伊田チヨ子『ベルと紫太郎』第1巻 生の大正時代に生きる若い二人の物語

 大正時代といえば、フィクションの世界では「大正浪漫」というワードが真っ先に浮かびますが――本作は華やかなようでいてそうでない、しかし明るく楽しい生活を送る大正時代のカップル、それも浅草の舞台女優と財閥の三男坊というユニークな二人を主人公とした四コマ漫画であります。

 浅草の小さな芝居小屋・田能久座で看板女優を務める大沢ベルこと鈴、そして彼女の一番の「ファン」である野原紫太郎は、上野黒門町の長屋で同棲する仲。
 貧乏は嗜みと(負け惜しみ的に)嘯くベルと、生まれてこのかた金の苦労をしたことがない紫太郎と、全く正反対の人生を送ってきた二人ですが、今は仲良く一緒に貧乏生活を満喫する関係であります。

 本作はそんな二人の平凡な(?)日常を、当時の文化風俗をふんだんに盛り込んで描いた四コマ漫画です。
 しかし、「シンデレラ」を演じることになったベルが役作りに取り組んだり、二人で初めて洋食のディナーに出かけたり、上野のお稲荷様が長屋に押しかけてきたり、大晦日の掛け取りから逃れるために四苦八苦したり――ここで描かれるのは、「大正」に対する一般のイメージに重なるようでいて、ちょっと異なる世界かもしれません。

 なかにはほとんど江戸時代の、それも落語のような(というより落語ファンの作者が巧みに換骨奪胎しているのですが)生活のエピソードもあったりして、最初はちょっと戸惑うかもしれませんが――しかしこれもまた、大正のリアルと言うべきでしょう。
 「文明開化」から約50年、大きく日本の文化や生活様式は変わったようでいて、しかし人々の、特に庶民の暮らしはそれまでの時代と地続きであって――言い替えれば、江戸時代の名残がまだまだ諸所に残っていたことは、当時の様々な記録から窺えるのですから。
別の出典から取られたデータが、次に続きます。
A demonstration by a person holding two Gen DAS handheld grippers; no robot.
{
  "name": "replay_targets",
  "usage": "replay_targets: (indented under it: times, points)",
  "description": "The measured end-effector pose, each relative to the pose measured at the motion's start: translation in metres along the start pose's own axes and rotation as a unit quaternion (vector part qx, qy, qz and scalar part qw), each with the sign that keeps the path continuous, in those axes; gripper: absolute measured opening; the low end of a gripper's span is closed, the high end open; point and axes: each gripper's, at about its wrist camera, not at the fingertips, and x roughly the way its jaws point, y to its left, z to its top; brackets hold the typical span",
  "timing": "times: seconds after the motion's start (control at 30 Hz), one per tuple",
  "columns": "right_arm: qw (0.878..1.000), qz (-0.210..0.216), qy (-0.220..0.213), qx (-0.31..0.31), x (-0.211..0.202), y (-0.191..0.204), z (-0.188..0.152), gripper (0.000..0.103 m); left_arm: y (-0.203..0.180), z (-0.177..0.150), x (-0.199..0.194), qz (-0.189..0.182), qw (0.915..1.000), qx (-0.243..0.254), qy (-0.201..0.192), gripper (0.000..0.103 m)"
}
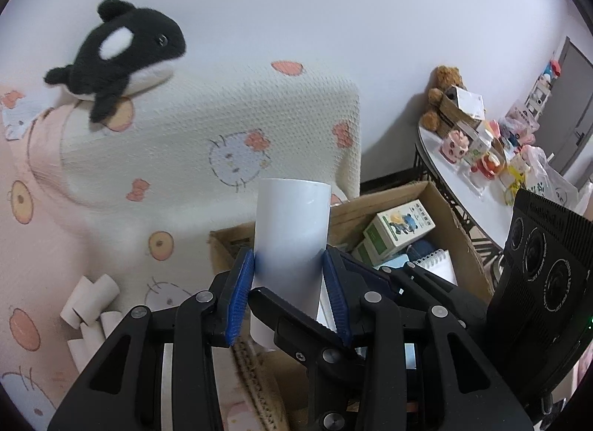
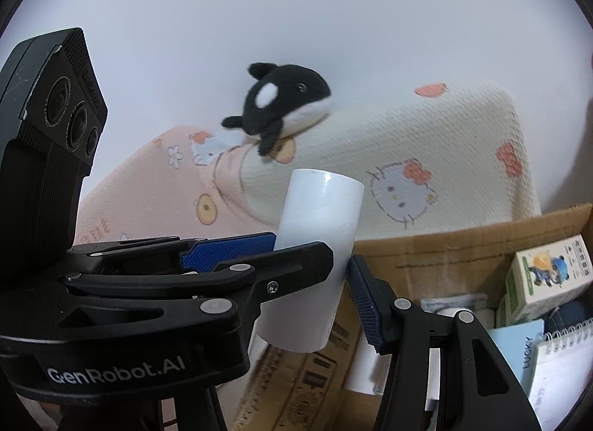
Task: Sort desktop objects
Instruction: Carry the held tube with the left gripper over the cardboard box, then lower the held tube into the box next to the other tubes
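A white paper roll [image 1: 292,223] [image 2: 318,216] stands upright above the near edge of an open cardboard box [image 1: 459,242] [image 2: 444,242]. My left gripper [image 1: 289,264] is shut on it, with both blue pads [image 1: 241,290] pressed to its sides. My right gripper [image 2: 318,271] holds the same roll crosswise. Its right pad [image 2: 361,297] lies against the roll. Its left finger is hidden behind the left gripper's body [image 2: 122,320] in the right wrist view. Its camera housing [image 1: 537,264] shows at the right of the left wrist view.
The box holds a green-and-white carton [image 1: 400,231], a spiral notebook [image 2: 563,364] and a blue book [image 2: 519,349]. An orca plush [image 1: 122,56] lies on a bed with a cat-print blanket [image 1: 222,127]. Several cardboard tubes [image 1: 89,301] lie on the bed. A cluttered round table [image 1: 459,171] stands right.
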Motion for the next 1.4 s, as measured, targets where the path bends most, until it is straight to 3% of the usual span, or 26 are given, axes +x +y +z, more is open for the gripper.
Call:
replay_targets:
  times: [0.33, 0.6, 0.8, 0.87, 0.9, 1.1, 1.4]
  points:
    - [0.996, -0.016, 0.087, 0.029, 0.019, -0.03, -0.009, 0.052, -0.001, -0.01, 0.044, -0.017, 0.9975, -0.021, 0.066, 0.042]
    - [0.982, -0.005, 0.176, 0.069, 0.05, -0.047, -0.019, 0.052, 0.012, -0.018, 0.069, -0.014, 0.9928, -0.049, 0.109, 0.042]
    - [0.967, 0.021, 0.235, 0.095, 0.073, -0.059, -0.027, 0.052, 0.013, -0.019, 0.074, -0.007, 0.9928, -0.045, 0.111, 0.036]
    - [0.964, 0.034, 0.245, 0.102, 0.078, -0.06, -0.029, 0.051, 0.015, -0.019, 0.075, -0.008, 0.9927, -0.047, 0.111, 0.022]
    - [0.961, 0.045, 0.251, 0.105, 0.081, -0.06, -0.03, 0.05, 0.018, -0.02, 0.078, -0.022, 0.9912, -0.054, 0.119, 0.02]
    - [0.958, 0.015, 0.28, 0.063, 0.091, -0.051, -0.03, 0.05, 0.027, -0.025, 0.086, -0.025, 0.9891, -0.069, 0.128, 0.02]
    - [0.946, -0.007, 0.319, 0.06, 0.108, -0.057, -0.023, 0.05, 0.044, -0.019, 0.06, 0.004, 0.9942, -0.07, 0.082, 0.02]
 本作は、そんなある意味等身大の大正時代を、全く異なる二つの世界に生きてきた――それもベルの場合、舞台という「虚構」の世界にも身を置いているのがさらに面白い――二人の視点から、描くことになります。
 それは時に、現代の我々から見れば随分と奇妙で、あるいは不便に映るかもしれませんが――しかしそれもまた、現代の我々となんら異なることのない人間の営みであり、何より決して悪くはないものだということを、本作は教えてくれるように思えます。
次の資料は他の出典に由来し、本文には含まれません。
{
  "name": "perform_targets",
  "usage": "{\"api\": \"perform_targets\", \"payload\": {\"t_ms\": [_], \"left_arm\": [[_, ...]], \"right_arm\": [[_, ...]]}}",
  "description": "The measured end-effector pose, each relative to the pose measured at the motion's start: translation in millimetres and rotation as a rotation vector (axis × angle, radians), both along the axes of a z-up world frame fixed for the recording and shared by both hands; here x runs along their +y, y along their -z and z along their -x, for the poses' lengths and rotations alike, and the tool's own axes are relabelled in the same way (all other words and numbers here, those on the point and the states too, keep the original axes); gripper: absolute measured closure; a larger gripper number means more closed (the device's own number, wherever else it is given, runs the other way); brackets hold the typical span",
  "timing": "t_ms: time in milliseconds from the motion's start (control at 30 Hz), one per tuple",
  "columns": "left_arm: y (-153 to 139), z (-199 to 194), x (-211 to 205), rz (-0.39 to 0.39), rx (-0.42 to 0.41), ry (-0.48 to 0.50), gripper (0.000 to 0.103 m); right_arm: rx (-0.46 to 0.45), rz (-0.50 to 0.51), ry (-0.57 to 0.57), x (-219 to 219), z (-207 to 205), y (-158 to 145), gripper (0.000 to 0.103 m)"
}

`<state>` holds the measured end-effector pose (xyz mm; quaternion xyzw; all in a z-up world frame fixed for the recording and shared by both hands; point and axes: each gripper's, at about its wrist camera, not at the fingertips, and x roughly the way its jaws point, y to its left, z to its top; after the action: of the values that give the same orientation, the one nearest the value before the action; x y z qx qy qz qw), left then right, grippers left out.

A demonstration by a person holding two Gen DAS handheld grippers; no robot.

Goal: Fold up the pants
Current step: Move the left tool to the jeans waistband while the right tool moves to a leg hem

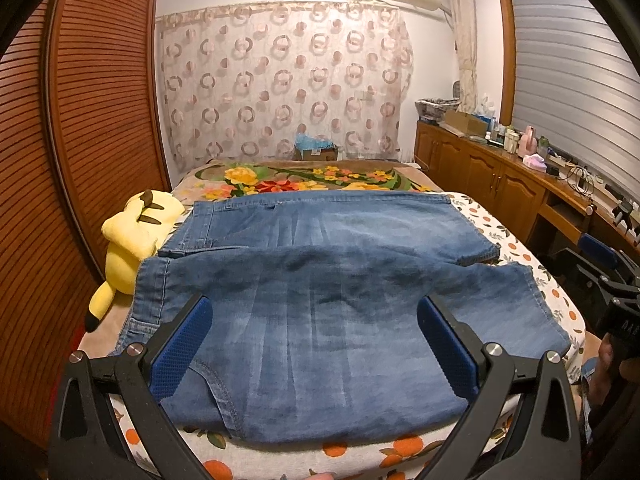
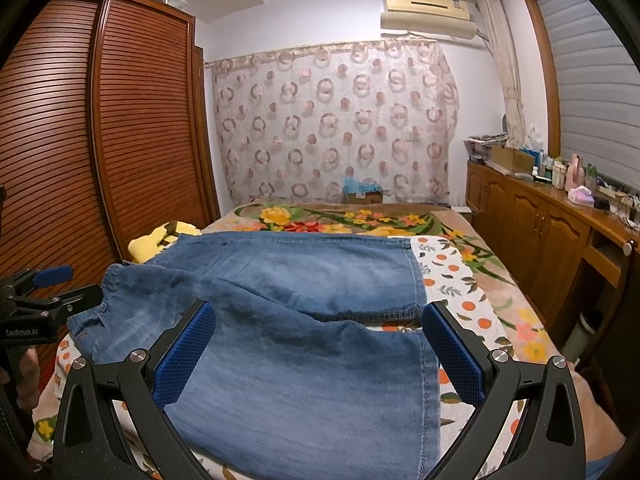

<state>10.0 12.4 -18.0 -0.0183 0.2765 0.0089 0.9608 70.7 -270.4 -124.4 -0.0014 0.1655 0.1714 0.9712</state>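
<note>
Jeans (image 1: 320, 280) spread flat across near end of bed (image 1: 516, 248), apparently already folded once. Left gripper (image 1: 316, 344) and right gripper (image 2: 320, 344) above near edge, jaws wide apart, holding nothing. Yellow plush toy (image 1: 128, 240) at left, touching jeans.

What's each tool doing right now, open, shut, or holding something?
Left tool: open, holding nothing, poised over the jeans.
Right tool: open, holding nothing, above the jeans' hem end.
</note>
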Motion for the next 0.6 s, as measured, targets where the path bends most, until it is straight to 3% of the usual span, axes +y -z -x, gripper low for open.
{"api": "perform_targets", "payload": {"t_ms": [600], "left_arm": [[48.0, -11.3, 57.5, 0.021, 0.097, -0.060, 0.001]], "right_arm": [[0.111, 0.059, 0.049, -10.7, -6.4, 16.1, 0.000]]}}
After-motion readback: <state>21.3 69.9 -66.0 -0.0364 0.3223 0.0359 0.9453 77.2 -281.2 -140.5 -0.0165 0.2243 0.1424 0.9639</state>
 そしてもちろん本作はそれだけではなく、ベルと紫太郎のラブコメでもあるのですが――こちらはなかなか慎ましやかなのも、また面白く感じます。
 何しろ周囲の人間から見ても二人の関係は謎だらけ、「ベルと紫太郎は……なんだろ?」と首を傾げられてしまったりするくらいで、もしかしてこの二人、プラトニックなのでは――と思わされたりもするのですが、その辺りは美しいファンタジーと言うべきなのかもしれません。
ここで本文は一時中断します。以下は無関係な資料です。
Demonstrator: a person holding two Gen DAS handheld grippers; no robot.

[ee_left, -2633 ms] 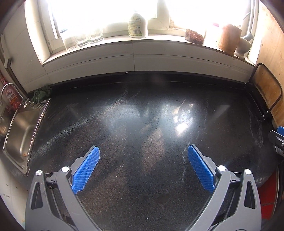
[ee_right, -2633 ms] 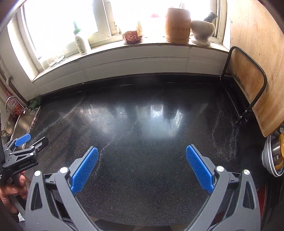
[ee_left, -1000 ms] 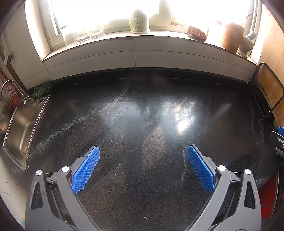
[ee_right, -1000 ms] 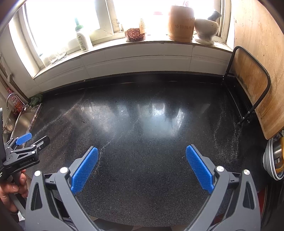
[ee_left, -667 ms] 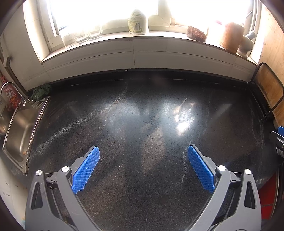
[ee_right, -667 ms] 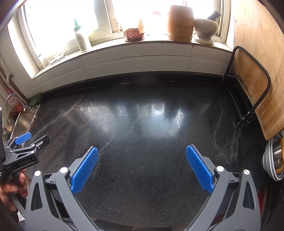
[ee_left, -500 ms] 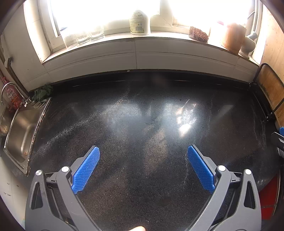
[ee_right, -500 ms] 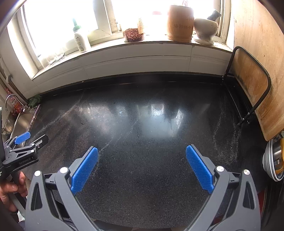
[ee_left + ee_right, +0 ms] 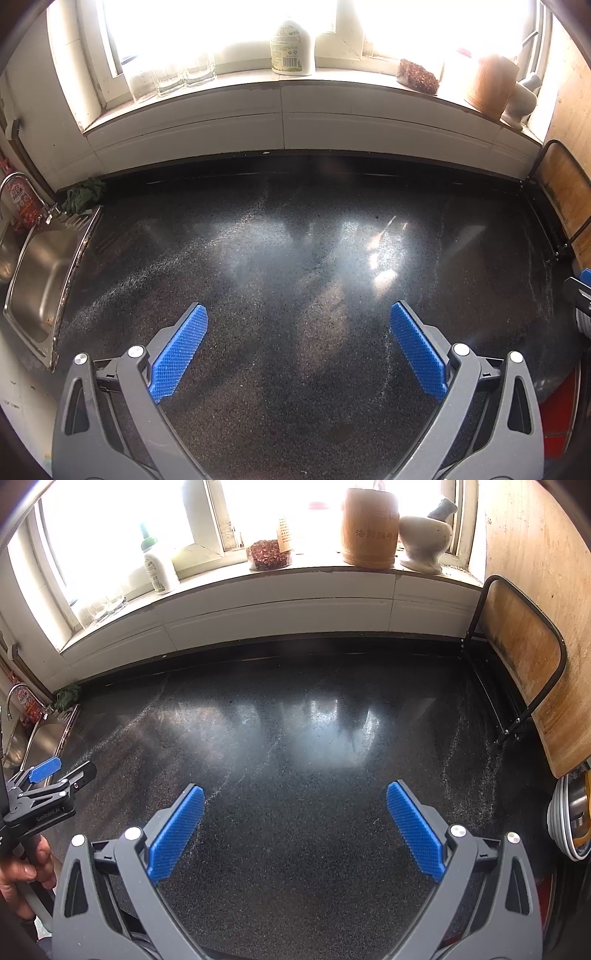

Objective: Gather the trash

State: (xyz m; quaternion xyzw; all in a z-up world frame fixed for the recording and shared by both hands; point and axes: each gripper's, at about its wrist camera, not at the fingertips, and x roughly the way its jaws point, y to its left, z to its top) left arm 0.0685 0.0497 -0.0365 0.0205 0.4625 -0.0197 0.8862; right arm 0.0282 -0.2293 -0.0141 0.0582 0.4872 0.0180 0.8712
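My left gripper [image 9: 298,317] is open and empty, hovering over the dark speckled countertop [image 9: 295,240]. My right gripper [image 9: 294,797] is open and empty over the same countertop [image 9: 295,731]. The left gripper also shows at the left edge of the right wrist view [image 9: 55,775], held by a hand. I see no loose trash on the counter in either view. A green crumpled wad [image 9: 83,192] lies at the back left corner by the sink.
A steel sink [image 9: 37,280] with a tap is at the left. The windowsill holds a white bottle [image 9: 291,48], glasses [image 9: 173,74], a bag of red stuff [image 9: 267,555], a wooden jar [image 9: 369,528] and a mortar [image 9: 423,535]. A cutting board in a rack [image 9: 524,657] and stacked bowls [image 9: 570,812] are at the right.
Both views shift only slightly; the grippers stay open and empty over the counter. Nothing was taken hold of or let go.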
 特に、ハレー彗星の接近を巡る騒動を描くエピソードでは、二人を中心とした人々のドタバタぶりを描きつつ、二人の関係が一歩前進する様を描くのが実に微笑ましく――考証については相当丹念な本作には珍しく、大きく史実から離れた(その点はもちろん断り書きがあるのですが)展開をあえて描いたのはこのためであったか、と感心した次第です。


 何はともあれ、一見珍しく見えつつも、しかし確かに存在した(と信じられる)生の大正時代を描いた物語として――そして何とも慎ましくも微笑ましい若い二人の暮らしを描いた物語として、まことに愛すべき作品である本作。
 読めば「あの二人なんか好きだぜ俺…」という作中の人物の気持ちになってしまうこと間違いなし、末永くこの素敵な世界が続いて欲しい作品であります。